▶ [Exercise] Starting at the first line of the data, please print exactly those lines through the one that holds "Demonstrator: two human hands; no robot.", omitting every picture.

▶ [Raw data]
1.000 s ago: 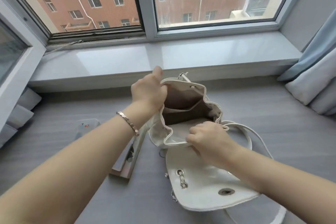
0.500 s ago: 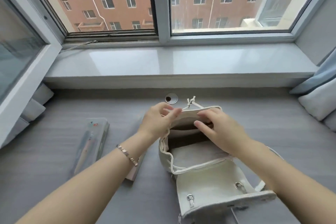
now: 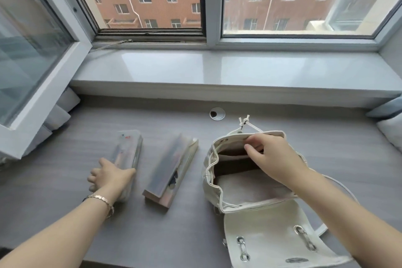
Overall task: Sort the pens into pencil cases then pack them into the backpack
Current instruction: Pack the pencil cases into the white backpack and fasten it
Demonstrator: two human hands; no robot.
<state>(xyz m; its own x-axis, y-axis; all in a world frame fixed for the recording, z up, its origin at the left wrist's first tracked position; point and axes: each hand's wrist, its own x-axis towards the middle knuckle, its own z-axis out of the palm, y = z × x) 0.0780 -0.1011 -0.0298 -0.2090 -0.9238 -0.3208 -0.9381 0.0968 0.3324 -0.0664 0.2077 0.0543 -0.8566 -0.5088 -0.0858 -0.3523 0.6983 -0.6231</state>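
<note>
While the right hand point(image 3: 274, 160) still pinches the backpack point(image 3: 256, 189) rim, the left hand point(image 3: 111, 176) now grips a pencil case point(image 3: 127, 148).

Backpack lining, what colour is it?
Brown lining inside the cream-white backpack; the head view shows it.

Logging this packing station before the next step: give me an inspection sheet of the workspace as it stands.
Surface: grey desk with a round grommet.
Job's things: left pencil case and right pencil case lie side by side, both outside the open white backpack.
Clutter: nothing seen.
Grips: left hand grips the left pencil case's near end; right hand pinches the backpack's rear rim.
Cables: nothing seen.
Surroundings: windowsill, open window, curtain at right.
</note>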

▶ [Task response]
1.000 s ago: 
0.500 s ago: 
now: 
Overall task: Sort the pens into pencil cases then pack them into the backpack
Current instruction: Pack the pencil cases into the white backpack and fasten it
Demonstrator: two human hands; no robot.

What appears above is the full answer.